Retype all entries exactly as they stand, excluding pictures.

* _DATASET RECORDS_
*** Block opens ***
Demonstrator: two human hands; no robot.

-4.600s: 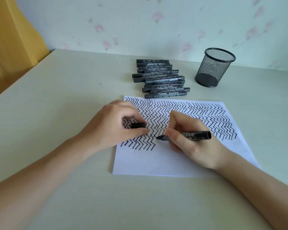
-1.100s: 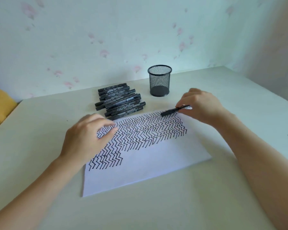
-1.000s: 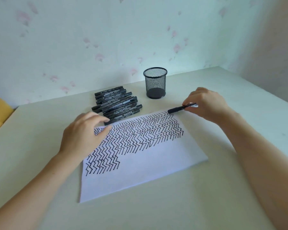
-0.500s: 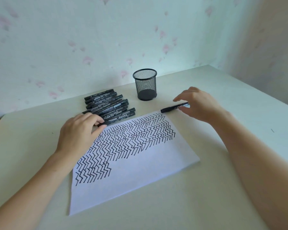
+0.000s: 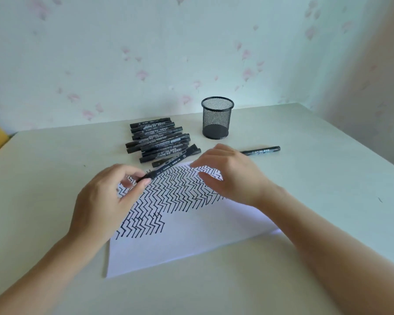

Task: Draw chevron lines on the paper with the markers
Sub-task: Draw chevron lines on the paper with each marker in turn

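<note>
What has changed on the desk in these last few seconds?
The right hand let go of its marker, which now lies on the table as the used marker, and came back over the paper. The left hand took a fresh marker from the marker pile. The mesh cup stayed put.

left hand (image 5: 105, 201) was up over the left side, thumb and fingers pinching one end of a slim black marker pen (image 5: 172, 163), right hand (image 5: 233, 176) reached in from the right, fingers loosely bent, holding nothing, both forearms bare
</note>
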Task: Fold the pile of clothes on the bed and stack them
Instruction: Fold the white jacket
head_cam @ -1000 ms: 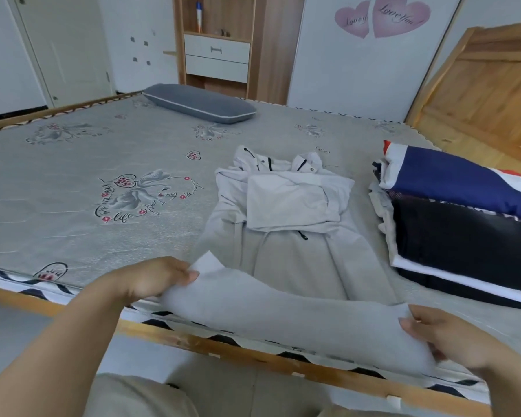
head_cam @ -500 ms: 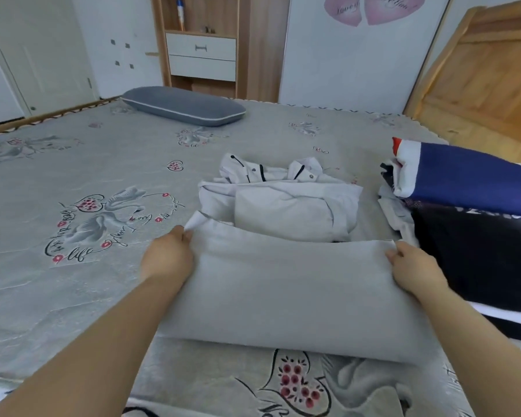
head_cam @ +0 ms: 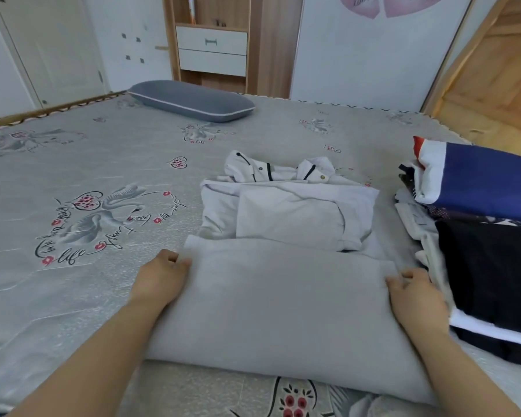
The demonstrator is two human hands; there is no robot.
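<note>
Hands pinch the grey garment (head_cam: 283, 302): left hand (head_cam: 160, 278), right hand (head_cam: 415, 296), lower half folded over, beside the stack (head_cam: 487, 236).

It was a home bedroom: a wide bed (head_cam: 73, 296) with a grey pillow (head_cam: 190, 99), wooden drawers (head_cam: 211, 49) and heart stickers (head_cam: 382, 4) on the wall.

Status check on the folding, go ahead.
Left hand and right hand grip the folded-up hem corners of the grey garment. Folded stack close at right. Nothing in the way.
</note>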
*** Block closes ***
* _RESULT BELOW_
Demonstrator: two human hands; no robot.

-4.600s: 
-1.100s: 
-1.000s: 
-0.500s: 
+0.000s: 

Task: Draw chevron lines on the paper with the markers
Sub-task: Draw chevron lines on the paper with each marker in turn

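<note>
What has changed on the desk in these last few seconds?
The right hand let go of its marker, which now lies on the table as the used marker, and came back over the paper. The left hand took a fresh marker from the marker pile. The mesh cup stayed put.

left hand (image 5: 105, 201) was up over the left side, thumb and fingers pinching one end of a slim black marker pen (image 5: 172, 163), right hand (image 5: 233, 176) reached in from the right, fingers loosely bent, holding nothing, both forearms bare
</note>
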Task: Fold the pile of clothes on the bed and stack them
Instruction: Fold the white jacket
head_cam @ -1000 ms: 
head_cam @ -500 ms: 
head_cam @ +0 ms: 
The demonstrator is two human hands; there is no robot.
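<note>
Hands pinch the grey garment (head_cam: 283, 302): left hand (head_cam: 160, 278), right hand (head_cam: 415, 296), lower half folded over, beside the stack (head_cam: 487, 236).

It was a home bedroom: a wide bed (head_cam: 73, 296) with a grey pillow (head_cam: 190, 99), wooden drawers (head_cam: 211, 49) and heart stickers (head_cam: 382, 4) on the wall.

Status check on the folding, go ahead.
Left hand and right hand grip the folded-up hem corners of the grey garment. Folded stack close at right. Nothing in the way.
</note>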

For this exercise, nothing further remains.